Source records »
+++

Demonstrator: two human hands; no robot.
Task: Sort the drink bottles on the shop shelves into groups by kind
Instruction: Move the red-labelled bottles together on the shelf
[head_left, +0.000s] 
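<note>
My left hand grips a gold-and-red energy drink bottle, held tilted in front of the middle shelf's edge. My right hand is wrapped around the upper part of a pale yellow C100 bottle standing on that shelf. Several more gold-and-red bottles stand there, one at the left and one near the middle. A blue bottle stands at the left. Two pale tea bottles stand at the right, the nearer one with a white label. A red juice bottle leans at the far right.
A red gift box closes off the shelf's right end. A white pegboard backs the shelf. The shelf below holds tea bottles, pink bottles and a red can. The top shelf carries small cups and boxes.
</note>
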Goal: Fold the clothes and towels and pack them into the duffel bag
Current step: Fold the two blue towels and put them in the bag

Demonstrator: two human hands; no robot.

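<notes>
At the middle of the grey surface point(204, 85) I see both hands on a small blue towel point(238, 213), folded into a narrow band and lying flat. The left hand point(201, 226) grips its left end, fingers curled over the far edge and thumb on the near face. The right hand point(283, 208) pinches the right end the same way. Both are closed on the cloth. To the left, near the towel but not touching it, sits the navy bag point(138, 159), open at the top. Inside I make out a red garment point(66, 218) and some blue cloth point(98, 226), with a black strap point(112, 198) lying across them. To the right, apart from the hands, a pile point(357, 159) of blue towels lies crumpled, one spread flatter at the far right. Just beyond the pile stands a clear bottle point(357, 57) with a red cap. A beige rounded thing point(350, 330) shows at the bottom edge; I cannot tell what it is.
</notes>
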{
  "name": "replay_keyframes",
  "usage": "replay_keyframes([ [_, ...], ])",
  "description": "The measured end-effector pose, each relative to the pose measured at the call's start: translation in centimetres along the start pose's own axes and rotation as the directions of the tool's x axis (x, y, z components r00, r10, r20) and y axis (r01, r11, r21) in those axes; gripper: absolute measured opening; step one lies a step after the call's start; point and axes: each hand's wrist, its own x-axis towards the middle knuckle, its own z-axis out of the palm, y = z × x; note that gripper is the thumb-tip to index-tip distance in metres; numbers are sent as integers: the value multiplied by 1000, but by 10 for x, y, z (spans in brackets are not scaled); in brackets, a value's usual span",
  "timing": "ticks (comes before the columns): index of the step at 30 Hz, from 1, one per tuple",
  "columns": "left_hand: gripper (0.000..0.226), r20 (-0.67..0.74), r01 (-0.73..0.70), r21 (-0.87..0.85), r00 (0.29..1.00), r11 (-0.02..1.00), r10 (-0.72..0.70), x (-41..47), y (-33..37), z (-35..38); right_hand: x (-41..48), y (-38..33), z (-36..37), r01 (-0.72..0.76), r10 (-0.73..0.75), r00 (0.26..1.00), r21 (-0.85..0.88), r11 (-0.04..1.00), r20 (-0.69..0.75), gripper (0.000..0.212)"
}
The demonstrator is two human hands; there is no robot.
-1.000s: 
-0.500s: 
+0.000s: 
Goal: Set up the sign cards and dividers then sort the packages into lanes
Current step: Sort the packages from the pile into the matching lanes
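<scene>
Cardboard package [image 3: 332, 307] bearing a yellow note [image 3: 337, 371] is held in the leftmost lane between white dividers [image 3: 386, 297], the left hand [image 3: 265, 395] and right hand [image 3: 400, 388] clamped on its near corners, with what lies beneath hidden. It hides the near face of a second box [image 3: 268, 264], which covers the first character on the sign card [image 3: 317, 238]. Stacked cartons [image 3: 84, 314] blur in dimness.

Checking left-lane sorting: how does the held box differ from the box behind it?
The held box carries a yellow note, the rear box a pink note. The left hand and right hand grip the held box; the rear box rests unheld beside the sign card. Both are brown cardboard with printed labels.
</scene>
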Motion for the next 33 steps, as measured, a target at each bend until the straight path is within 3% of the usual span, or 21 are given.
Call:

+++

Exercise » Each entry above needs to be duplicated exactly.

Written response »
Demonstrator: two human hands; no robot.
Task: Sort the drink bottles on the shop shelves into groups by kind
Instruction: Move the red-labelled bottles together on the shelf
[head_left, +0.000s] 
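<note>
My left hand grips a gold-and-red energy drink bottle, held tilted in front of the middle shelf's edge. My right hand is wrapped around the upper part of a pale yellow C100 bottle standing on that shelf. Several more gold-and-red bottles stand there, one at the left and one near the middle. A blue bottle stands at the left. Two pale tea bottles stand at the right, the nearer one with a white label. A red juice bottle leans at the far right.
A red gift box closes off the shelf's right end. A white pegboard backs the shelf. The shelf below holds tea bottles, pink bottles and a red can. The top shelf carries small cups and boxes.
</note>
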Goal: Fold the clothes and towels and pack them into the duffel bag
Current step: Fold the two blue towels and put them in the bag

Demonstrator: two human hands; no robot.

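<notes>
At the middle of the grey surface point(204, 85) I see both hands on a small blue towel point(238, 213), folded into a narrow band and lying flat. The left hand point(201, 226) grips its left end, fingers curled over the far edge and thumb on the near face. The right hand point(283, 208) pinches the right end the same way. Both are closed on the cloth. To the left, near the towel but not touching it, sits the navy bag point(138, 159), open at the top. Inside I make out a red garment point(66, 218) and some blue cloth point(98, 226), with a black strap point(112, 198) lying across them. To the right, apart from the hands, a pile point(357, 159) of blue towels lies crumpled, one spread flatter at the far right. Just beyond the pile stands a clear bottle point(357, 57) with a red cap. A beige rounded thing point(350, 330) shows at the bottom edge; I cannot tell what it is.
</notes>
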{
  "name": "replay_keyframes",
  "usage": "replay_keyframes([ [_, ...], ])",
  "description": "The measured end-effector pose, each relative to the pose measured at the call's start: translation in centimetres along the start pose's own axes and rotation as the directions of the tool's x axis (x, y, z components r00, r10, r20) and y axis (r01, r11, r21) in those axes; gripper: absolute measured opening; step one lies a step after the call's start; point and axes: each hand's wrist, its own x-axis towards the middle knuckle, its own z-axis out of the palm, y = z × x; note that gripper is the thumb-tip to index-tip distance in metres; numbers are sent as integers: the value multiplied by 1000, but by 10 for x, y, z (spans in brackets are not scaled); in brackets, a value's usual span",
  "timing": "ticks (comes before the columns): index of the step at 30 Hz, from 1, one per tuple",
  "columns": "left_hand: gripper (0.000..0.226), r20 (-0.67..0.74), r01 (-0.73..0.70), r21 (-0.87..0.85), r00 (0.29..1.00), r11 (-0.02..1.00), r10 (-0.72..0.70), x (-41..47), y (-33..37), z (-35..38); right_hand: x (-41..48), y (-38..33), z (-36..37), r01 (-0.72..0.76), r10 (-0.73..0.75), r00 (0.26..1.00), r21 (-0.85..0.88), r11 (-0.04..1.00), r20 (-0.69..0.75), gripper (0.000..0.212)"
}
The demonstrator is two human hands; there is no robot.
-1.000s: 
-0.500s: 
+0.000s: 
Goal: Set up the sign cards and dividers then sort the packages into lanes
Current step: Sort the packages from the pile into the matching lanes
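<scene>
Cardboard package [image 3: 332, 307] bearing a yellow note [image 3: 337, 371] is held in the leftmost lane between white dividers [image 3: 386, 297], the left hand [image 3: 265, 395] and right hand [image 3: 400, 388] clamped on its near corners, with what lies beneath hidden. It hides the near face of a second box [image 3: 268, 264], which covers the first character on the sign card [image 3: 317, 238]. Stacked cartons [image 3: 84, 314] blur in dimness.

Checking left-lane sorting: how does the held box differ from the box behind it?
The held box carries a yellow note, the rear box a pink note. The left hand and right hand grip the held box; the rear box rests unheld beside the sign card. Both are brown cardboard with printed labels.
</scene>
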Motion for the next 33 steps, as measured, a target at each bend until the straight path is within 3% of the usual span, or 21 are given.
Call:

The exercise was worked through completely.